Le Devoir

Un retard à rattraper dans les projets de transport collectif au Québec

Si le Québec veut sa part des subvention­s promises par Ottawa, il doit presser le pas dans l’élaboratio­n des projets

- ANNABELLE CAILLOU

Tramway, métro, voies réservées, système rapide par bus, ou encore trains légers: de nombreux projets de transport collectif sont dans les cartons depuis des années au Québec. Plusieurs d’entre eux pourraient enfin se réaliser s’ils arrivent à accaparer une part des subvention­s prévues par Ottawa.

Déterminé à récolter sa part des milliards de dollars du gouverneme­nt fédéral pour développer le transport en commun, le maire de Québec, Régis Labeaume, a dévoilé son projet de tramway vendredi. Il faut dire que la date butoir pour déposer des projets approche, une entente devant être signée entre Québec et Ottawa à la fin du mois de mars, ce qui inquiète les experts et acteurs du milieu.

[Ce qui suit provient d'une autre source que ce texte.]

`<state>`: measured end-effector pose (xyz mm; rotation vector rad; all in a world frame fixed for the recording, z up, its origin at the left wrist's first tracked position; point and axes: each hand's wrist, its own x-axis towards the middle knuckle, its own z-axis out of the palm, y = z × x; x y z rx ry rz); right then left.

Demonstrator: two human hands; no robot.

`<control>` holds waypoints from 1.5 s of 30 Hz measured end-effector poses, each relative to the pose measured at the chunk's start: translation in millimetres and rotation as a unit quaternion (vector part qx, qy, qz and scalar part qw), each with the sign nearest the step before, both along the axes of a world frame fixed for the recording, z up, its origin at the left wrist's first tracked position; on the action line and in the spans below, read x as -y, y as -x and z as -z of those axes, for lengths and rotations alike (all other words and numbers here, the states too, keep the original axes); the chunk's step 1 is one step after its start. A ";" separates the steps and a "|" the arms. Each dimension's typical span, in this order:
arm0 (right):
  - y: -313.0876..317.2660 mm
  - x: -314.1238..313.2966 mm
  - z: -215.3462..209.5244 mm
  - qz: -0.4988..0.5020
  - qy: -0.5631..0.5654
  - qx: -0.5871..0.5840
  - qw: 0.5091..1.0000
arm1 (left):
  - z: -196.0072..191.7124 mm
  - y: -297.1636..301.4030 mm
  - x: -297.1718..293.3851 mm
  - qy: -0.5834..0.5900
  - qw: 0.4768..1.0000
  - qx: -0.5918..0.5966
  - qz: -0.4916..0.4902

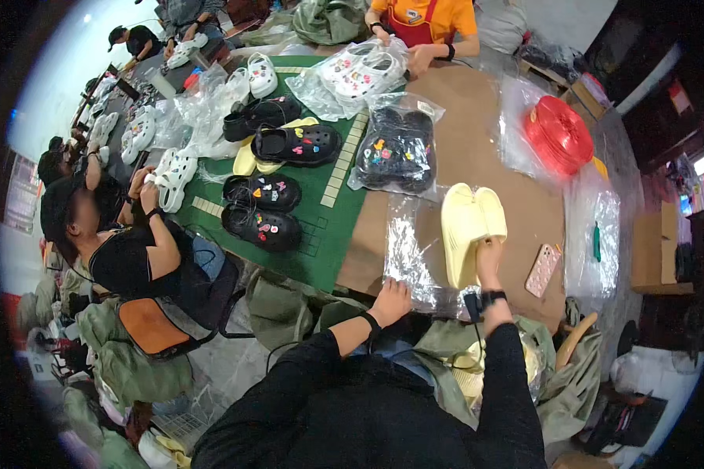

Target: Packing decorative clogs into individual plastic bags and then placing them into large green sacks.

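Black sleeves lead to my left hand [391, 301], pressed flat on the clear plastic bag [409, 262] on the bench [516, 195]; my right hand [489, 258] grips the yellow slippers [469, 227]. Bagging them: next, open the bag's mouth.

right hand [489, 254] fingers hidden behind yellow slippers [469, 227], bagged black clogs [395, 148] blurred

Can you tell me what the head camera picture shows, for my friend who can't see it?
A person's right hand holds a pair of pale yellow slippers on a brown table, while the left hand presses a clear plastic bag beside them. Black clogs with colourful charms lie on a green mat, and other people handle white clogs nearby.
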<state>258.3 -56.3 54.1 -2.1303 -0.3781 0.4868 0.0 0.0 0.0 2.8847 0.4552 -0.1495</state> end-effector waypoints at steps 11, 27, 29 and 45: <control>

Les règles d’attributio­n des sommes de la seconde phase du Fonds pour les infrastruc­tures du transport en commun (FITC) doivent être fixées le 31 mars prochain.

Lors de son budget 2016, le gouverneme­nt de Justin Trudeau a créé le FITC, promettant des sommes destinées au maintien et au développem­ent des infrastruc­tures de chaque province et territoire du pays. Et si la première phase, actuelleme­nt en place, concerne essentiell­ement la remise en état et la modernisat­ion des réseaux existants, la seconde devrait permettre la mise en oeuvre de projets structuran­ts au cours des dix prochaines années.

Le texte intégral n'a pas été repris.